Please transcribe the listing in its entirety, character for character.

===== INFORMATION SHOWN

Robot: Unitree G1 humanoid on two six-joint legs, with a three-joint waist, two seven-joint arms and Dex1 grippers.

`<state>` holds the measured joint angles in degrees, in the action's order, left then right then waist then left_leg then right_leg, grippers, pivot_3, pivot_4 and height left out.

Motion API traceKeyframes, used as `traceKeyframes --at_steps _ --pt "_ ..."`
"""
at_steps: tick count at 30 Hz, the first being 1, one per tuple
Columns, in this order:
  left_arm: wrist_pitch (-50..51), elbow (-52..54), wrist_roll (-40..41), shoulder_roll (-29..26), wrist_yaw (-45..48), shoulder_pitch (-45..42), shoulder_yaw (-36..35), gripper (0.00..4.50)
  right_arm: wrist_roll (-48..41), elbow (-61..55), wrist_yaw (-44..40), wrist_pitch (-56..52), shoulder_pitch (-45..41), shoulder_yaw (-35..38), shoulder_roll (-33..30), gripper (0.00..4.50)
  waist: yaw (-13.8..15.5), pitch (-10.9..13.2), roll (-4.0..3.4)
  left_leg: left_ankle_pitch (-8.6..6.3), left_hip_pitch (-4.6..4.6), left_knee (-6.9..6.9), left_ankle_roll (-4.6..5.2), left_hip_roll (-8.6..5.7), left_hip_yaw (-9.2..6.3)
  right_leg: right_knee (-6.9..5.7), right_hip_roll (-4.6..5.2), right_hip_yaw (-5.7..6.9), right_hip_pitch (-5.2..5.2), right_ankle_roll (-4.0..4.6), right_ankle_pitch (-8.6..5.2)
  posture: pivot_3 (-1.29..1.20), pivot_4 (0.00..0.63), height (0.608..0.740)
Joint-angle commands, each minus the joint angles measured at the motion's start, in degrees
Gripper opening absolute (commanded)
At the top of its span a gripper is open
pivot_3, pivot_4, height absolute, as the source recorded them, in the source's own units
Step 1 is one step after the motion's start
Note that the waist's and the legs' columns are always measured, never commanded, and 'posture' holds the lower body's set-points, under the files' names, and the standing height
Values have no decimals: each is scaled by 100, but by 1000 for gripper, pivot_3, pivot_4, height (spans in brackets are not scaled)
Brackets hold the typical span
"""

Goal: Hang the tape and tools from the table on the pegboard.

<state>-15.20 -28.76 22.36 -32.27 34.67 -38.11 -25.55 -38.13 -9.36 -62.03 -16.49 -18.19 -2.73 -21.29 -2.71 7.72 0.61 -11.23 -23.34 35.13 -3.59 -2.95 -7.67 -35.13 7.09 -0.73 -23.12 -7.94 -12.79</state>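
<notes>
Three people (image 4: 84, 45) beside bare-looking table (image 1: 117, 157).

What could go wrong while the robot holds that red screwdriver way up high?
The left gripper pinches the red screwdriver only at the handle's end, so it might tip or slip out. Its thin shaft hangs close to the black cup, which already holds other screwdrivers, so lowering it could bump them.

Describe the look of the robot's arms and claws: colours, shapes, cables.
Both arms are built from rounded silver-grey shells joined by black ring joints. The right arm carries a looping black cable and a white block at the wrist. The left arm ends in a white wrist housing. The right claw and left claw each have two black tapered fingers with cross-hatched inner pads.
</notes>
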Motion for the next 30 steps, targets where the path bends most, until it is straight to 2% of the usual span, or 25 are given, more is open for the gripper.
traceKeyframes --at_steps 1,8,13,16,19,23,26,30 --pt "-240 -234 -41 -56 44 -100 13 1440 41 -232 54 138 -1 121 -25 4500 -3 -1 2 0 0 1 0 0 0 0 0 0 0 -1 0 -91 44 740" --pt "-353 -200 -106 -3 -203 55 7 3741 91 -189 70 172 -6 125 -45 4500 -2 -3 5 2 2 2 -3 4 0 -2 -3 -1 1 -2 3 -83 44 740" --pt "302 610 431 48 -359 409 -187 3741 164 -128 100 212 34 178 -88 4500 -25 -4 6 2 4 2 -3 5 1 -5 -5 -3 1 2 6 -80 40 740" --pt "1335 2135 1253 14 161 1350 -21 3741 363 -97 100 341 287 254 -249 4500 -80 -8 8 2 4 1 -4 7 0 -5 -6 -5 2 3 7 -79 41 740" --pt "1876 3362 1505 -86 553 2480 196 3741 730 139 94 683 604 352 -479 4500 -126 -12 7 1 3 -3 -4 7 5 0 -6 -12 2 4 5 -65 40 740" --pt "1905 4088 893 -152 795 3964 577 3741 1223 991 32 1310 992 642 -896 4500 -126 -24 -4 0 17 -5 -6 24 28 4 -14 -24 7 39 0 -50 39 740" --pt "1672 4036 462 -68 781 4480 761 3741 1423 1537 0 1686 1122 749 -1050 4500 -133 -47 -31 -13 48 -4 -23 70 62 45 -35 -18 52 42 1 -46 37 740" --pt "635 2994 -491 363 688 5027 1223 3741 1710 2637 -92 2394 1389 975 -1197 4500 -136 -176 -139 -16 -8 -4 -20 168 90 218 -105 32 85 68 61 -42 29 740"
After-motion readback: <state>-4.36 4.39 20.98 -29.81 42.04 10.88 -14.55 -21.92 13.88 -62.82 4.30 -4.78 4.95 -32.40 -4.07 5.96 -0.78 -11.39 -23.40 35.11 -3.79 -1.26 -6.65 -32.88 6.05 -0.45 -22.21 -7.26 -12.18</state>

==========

» **YOUR RESPONSE**:
Robot: Unitree G1 humanoid on two six-joint legs, with a three-joint waist, two seven-joint arms and Dex1 grippers.

`<state>` holds the measured joint angles in degrees, in the action's order, left then right then waist then left_leg then right_leg, grippers, pivot_3, pivot_4 and height left out.

Motion API traceKeyframes, used as `traceKeyframes --at_steps _ --pt "_ ..."`
"""
at_steps: tick count at 30 Hz, the first being 1, one per tuple
Columns, in this order:
  left_arm: wrist_pitch (-50..51), elbow (-52..54), wrist_roll (-40..41), shoulder_roll (-29..26), wrist_yaw (-45..48), shoulder_pitch (-45..42), shoulder_yaw (-36..35), gripper (0.00..4.50)
  right_arm: wrist_roll (-48..41), elbow (-61..55), wrist_yaw (-44..40), wrist_pitch (-56..52), shoulder_pitch (-45..41), shoulder_yaw (-35..38), shoulder_roll (-33..30), gripper (0.00..4.50)
  waist: yaw (-13.8..15.5), pitch (-10.9..13.2), roll (-4.0..3.4)
  left_leg: left_ankle_pitch (-8.6..6.3), left_hip_pitch (-4.6..4.6), left_knee (-6.9..6.9), left_ankle_roll (-4.6..5.2), left_hip_roll (-8.6..5.7), left_hip_yaw (-9.2..6.3)
  right_leg: right_knee (-6.9..5.7), right_hip_roll (-4.6..5.2), right_hip_yaw (-5.7..6.9), right_hip_pitch (-5.2..5.2), right_ankle_roll (-4.0..4.6), right_ankle_pitch (-8.6..5.2)
  posture: pivot_3 (-1.29..1.20), pivot_4 (0.00..0.63), height (0.608..0.740)
Joint-angle commands, each minus the joint angles measured at the motion's start, in degrees
Gripper opening absolute (commanded)
At the top of its span a gripper is open
pivot_3, pivot_4, height absolute, as the source recorded them, in the source's own units
Step 1 is one step after the motion's start
Note that the waist's and the legs' columns are always measured, never commanded, and 'posture' holds the lower body's set-points, under the files' names, and the standing height
Values have no decimals: each is scaled by 100, but by 1000 for gripper, pivot_3, pivot_4, height (spans in brackets are not scaled)
Brackets hold the typical span
"""

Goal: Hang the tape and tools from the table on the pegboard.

<state>-15.20 -28.76 22.36 -32.27 34.67 -38.11 -25.55 -38.13 -9.36 -62.03 -16.49 -18.19 -2.73 -21.29 -2.71 7.72 0.61 -11.23 -23.34 35.13 -3.59 -2.95 -7.67 -35.13 7.09 -0.73 -23.12 -7.94 -12.79</state>
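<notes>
Three people (image 4: 84, 45) beside bare-looking table (image 1: 117, 157).

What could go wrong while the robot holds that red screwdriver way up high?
The left gripper pinches the red screwdriver only at the handle's end, so it might tip or slip out. Its thin shaft hangs close to the black cup, which already holds other screwdrivers, so lowering it could bump them.

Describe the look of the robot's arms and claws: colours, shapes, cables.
Both arms are built from rounded silver-grey shells joined by black ring joints. The right arm carries a looping black cable and a white block at the wrist. The left arm ends in a white wrist housing. The right claw and left claw each have two black tapered fingers with cross-hatched inner pads.
</notes>
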Motion for the next 30 steps, targets where the path bends most, until it is straight to 2% of the usual span, or 25 are given, more is open for the gripper.
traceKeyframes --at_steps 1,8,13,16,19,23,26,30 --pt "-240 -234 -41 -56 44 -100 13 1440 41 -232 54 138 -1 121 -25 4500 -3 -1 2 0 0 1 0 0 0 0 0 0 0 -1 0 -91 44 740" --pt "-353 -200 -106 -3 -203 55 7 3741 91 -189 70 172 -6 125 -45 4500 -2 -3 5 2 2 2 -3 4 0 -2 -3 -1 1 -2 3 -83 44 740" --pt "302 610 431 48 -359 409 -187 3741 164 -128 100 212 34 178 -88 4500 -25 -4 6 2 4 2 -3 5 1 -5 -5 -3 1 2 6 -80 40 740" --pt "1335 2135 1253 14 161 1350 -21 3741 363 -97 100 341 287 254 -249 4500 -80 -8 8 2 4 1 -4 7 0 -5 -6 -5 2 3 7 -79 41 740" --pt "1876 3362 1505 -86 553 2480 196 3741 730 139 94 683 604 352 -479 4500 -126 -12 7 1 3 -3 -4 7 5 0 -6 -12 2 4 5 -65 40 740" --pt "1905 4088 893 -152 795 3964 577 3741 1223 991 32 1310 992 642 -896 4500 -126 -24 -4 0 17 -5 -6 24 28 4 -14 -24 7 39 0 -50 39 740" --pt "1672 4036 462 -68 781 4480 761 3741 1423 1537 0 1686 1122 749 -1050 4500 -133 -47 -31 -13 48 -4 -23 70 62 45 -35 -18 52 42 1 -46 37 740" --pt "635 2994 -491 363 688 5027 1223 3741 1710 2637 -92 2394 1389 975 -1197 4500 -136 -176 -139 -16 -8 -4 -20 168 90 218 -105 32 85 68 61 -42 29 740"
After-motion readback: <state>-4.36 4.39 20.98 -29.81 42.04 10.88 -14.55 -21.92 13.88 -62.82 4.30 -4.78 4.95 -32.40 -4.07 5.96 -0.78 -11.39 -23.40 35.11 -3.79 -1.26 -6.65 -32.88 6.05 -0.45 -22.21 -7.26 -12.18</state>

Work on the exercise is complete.